We know that we can use a for loop to traverse elements of a sequence. For such traversals, the for loop depends upon what are known as, iterators, provided by these iterable objects. An iterator is an object that traverses over a sequence of data.
For objects to be iterable, they need to provide two methods. The iter() method to provide a handle for the called object. The next() method to provides the next value in the sequence. The iterator object acts as a handle for all the subsequent next() calls. Once, the next() reaches the end, it would typically throw a StopIteration exception. This exception communicates that we have reached the end of the sequence. Please not that the next() method is often embedded in the iterator handle itself.
These two methods are provided with leading and trailing double underscores. Thus, iter() method equates to __iter__() method. Likewise, the next() method equates to __next__() method. These double underscores means that these methods should be treated as private methods.
Let us get cracking and investigate the iterator object for some of the common sequence objects like lists, dictionaries, and tuples.
objList = [] print("Printing attributes of lists:") print(type(objList)) print(dir(objList)) objDictionary = {} print("\nPrinting attributes of dictionaries:") print(type(objDictionary)) print(dir(objDictionary)) objTuple = (0,) print("\nPrinting attributes of tuples:") print(type(objTuple)) print(dir(objTuple))
When we run the above example, the output (provided below) shows that the above sequence types do indeed have the __iter__() method. So far, so good. However, if you are like me, your eyes might be aching after searching (unsuccessfully!) __next__() or next() methods! The reason these methods are missing in the output is because the object returned form the iter() method also contains its own __next__() method.
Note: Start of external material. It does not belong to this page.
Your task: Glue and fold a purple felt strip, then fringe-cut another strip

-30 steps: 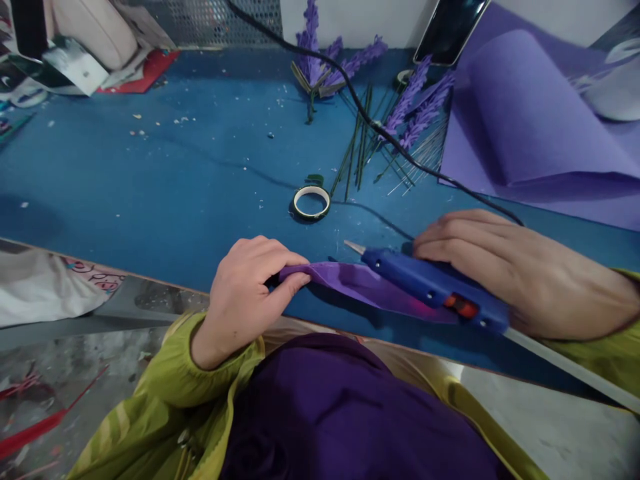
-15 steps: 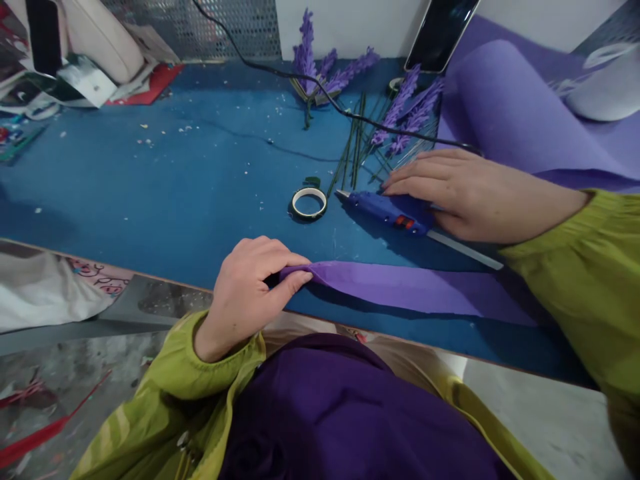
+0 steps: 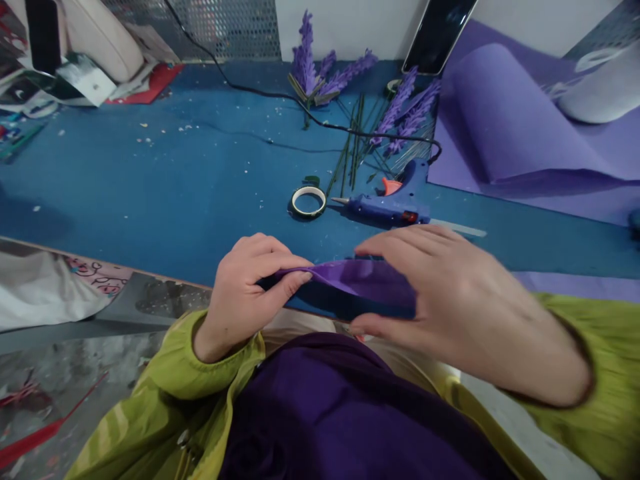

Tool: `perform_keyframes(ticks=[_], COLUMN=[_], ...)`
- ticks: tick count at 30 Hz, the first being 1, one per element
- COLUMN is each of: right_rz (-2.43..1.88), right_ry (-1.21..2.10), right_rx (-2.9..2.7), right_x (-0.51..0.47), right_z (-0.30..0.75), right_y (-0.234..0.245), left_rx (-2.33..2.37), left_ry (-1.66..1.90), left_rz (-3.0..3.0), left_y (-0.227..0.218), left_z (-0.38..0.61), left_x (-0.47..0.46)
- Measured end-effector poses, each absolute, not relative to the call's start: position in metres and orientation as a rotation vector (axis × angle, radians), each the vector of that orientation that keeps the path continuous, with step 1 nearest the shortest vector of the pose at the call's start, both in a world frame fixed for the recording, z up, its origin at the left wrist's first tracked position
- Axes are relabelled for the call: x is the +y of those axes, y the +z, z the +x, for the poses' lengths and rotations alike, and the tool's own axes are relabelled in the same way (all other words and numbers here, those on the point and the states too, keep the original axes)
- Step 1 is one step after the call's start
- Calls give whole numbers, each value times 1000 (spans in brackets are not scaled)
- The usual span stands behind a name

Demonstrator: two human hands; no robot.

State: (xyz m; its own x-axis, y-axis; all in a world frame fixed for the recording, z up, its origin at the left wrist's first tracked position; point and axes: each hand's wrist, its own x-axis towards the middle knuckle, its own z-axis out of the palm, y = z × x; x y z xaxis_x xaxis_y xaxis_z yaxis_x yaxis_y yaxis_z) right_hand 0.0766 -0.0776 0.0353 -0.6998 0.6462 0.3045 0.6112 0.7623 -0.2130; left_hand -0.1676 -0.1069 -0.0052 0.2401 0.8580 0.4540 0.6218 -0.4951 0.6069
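My left hand (image 3: 260, 287) pinches the folded end of a purple strip (image 3: 370, 277) between thumb and fingers at the front of the table. The strip runs off to the right, partly hidden under my right hand (image 3: 435, 293). That hand is open around the strip, thumb and fingers wide apart; whether its palm touches the strip I cannot tell. Just beyond it a blue glue gun (image 3: 385, 208) lies on its side, its nozzle pointing left and a glue stick (image 3: 460, 228) sticking out of its back. A roll of tape (image 3: 309, 201) lies left of the nozzle.
Purple lavender-like flowers (image 3: 315, 73) and green stems (image 3: 355, 143) lie at the back. A black cord (image 3: 280, 95) crosses the table to the glue gun. A large purple sheet (image 3: 530, 127) curls at the right. A phone (image 3: 440, 33) leans against a white board behind.
My right hand has let go of the glue gun and moved toward me, over the strip, with its fingers spread. My left hand keeps its pinch in nearly the same place.
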Motion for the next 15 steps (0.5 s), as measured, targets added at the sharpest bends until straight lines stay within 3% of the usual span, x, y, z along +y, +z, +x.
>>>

Thus, when we call next() using the iterator handle, then the iterator calls its own __next__() method to get the next element.
[user@codingbison]$ python3 iterators_comparison.py Printing attributes of lists: <class 'list'> ['__add__', '__class__', '__contains__', '__delattr__', '__delitem__', '__doc__', '__eq__', '__format__', '__ge__', '__getattribute__', '__getitem__', '__gt__', '__hash__', '__iadd__', '__imul__', '__init__', '__iter__', '__le__', '__len__', '__lt__', '__mul__', '__ne__', '__new__', '__reduce__', '__reduce_ex__', '__repr__', '__reversed__', '__rmul__', '__setattr__', '__setitem__', '__sizeof__', '__str__', '__subclasshook__', 'append', 'count', 'extend', 'index', 'insert', 'pop', 'remove', 'reverse', 'sort'] Printing attributes of dictionaries: <class 'dict'> ['__class__', '__contains__', '__delattr__', '__delitem__', '__doc__', '__eq__', '__format__', '__ge__', '__getattribute__', '__getitem__', '__gt__', '__hash__', '__init__', '__iter__', '__le__', '__len__', '__lt__', '__ne__', '__new__', '__reduce__', '__reduce_ex__', '__repr__', '__setattr__', '__setitem__', '__sizeof__', '__str__', '__subclasshook__', 'clear', 'copy', 'fromkeys', 'get', 'items', 'keys', 'pop', 'popitem', 'setdefault', 'update', 'values'] Printing attributes of tuples: <class 'tuple'> ['__add__', '__class__', '__contains__', '__delattr__', '__doc__', '__eq__', '__format__', '__ge__', '__getattribute__', '__getitem__', '__getnewargs__', '__gt__', '__hash__', '__init__', '__iter__', '__le__', '__len__', '__lt__', '__mul__', '__ne__', '__new__', '__reduce__', '__reduce_ex__', '__repr__', '__rmul__', '__setattr__', '__sizeof__', '__str__', '__subclasshook__', 'count', 'index'] [user@codingbison]$
When we run a for loop over these objects, then it is these two methods that allow us to navigate over their elements. To be more precise, the __iter__() method returns an iterator handle of the object at the beginning of the for loop and the iterator's next() method returns the next element in the sequence.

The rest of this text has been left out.